Introduction. Cytostatic drugs are widely used in oncology practice; however, their handling is associated with occupational and environmental exposure risks. In the Russian Federation, requirements for the management of medical waste generated during the use of cytostatic and other hazardous medicinal products are established by Federal Laws No. 52-FZ “On the Sanitary and Epidemiological Welfare of the Population”, No. 89-FZ “On Production and Consumption Waste”, and No. 323-FZ “On the Fundamentals of Public Health Protection in the Russian Federation”, as well as by Sanitary Rules SanPiN 2.1.3684–21, which regulate sanitary and epidemiological requirements for waste management and provide for the need for its decontamination.

At the same time, the current regulatory and methodological documents of the Russian Federation mainly regulate the organizational, sanitary and epidemiological aspects of handling such waste, but do not contain scientifically justified criteria for selecting deactivation methods and/or clear instructions depending on the chemical nature of the substances and their transformation products. This creates certain difficulties for practical services, control and supervisory authorities in implementing the provisions of the sanitary legislation of the Russian Federation.

The purpose of the study was to summarize data on current approaches to the deactivation of cytostatic drugs, taking into account the assessment of their effectiveness, limitations, and the completeness of chemical-analytical and toxicological evidence confirming the absence of hazardous properties after degradation.
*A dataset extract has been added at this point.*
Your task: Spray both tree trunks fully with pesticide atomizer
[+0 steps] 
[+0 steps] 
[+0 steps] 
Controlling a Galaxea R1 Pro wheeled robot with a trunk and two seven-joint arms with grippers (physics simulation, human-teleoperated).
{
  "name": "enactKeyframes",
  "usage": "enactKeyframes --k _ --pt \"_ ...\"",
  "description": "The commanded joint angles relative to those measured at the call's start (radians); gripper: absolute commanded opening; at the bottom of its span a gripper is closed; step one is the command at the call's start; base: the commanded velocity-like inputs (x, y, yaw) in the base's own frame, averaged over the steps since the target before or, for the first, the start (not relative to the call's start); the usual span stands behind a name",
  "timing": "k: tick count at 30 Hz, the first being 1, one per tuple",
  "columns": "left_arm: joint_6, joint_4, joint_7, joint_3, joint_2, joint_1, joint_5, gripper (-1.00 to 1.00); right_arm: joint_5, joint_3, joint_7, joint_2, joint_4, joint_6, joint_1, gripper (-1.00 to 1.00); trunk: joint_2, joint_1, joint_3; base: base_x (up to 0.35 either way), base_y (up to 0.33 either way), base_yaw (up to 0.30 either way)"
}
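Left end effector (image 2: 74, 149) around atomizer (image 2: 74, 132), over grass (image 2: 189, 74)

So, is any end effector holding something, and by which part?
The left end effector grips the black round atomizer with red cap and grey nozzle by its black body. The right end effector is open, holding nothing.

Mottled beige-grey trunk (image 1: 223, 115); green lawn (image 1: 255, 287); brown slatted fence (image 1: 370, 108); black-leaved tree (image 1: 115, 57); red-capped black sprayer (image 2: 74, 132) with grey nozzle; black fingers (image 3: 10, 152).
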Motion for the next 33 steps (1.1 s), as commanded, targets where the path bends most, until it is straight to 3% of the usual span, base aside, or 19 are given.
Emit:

Materials and methods. A review of scientific publications, regulatory and methodological documents, international guidelines on the handling of hazardous medicinal products, and materials indexed in the open scientific databases PubMed, Scopus, Web of Science, eLIBRARY.RU, RSCI and CyberLeninka was conducted. The analysis took into account the chemical nature of the drug, the deactivation method, the degree of degradation of the parent compound, data on the identification of transformation products, mineralization parameters, and the results of mutagenicity, cytotoxicity and ecotoxicity assessments.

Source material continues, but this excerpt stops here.